**SUPPLIED INFORMATION:**
------

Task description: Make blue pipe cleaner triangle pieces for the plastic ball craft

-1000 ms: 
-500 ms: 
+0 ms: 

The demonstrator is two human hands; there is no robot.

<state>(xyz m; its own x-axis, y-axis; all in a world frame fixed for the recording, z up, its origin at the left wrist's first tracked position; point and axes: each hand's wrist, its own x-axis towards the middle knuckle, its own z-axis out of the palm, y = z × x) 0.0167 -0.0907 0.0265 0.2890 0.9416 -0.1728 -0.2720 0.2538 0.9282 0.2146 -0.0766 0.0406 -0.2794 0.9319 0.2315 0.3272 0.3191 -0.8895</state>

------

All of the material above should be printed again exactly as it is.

**ANSWER AREA:**
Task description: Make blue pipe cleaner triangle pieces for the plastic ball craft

-1000 ms: 
-500 ms: 
+0 ms: 

The demonstrator is two human hands; there is no robot.

<state>(xyz m; its own x-axis, y-axis; all in a world frame fixed for the recording, z up, its origin at the left wrist's first tracked position; point and axes: each hand's wrist, its own x-axis towards the middle knuckle, its own z-axis out of the palm, y = z × x) 0.0167 -0.0907 0.0265 0.2890 0.9416 -0.1728 -0.2720 0.2538 0.9282 0.2146 -0.0766 0.0406 -0.2794 0.9319 0.2315 0.3272 0.3191 -0.8895</state>

There's no more to the output.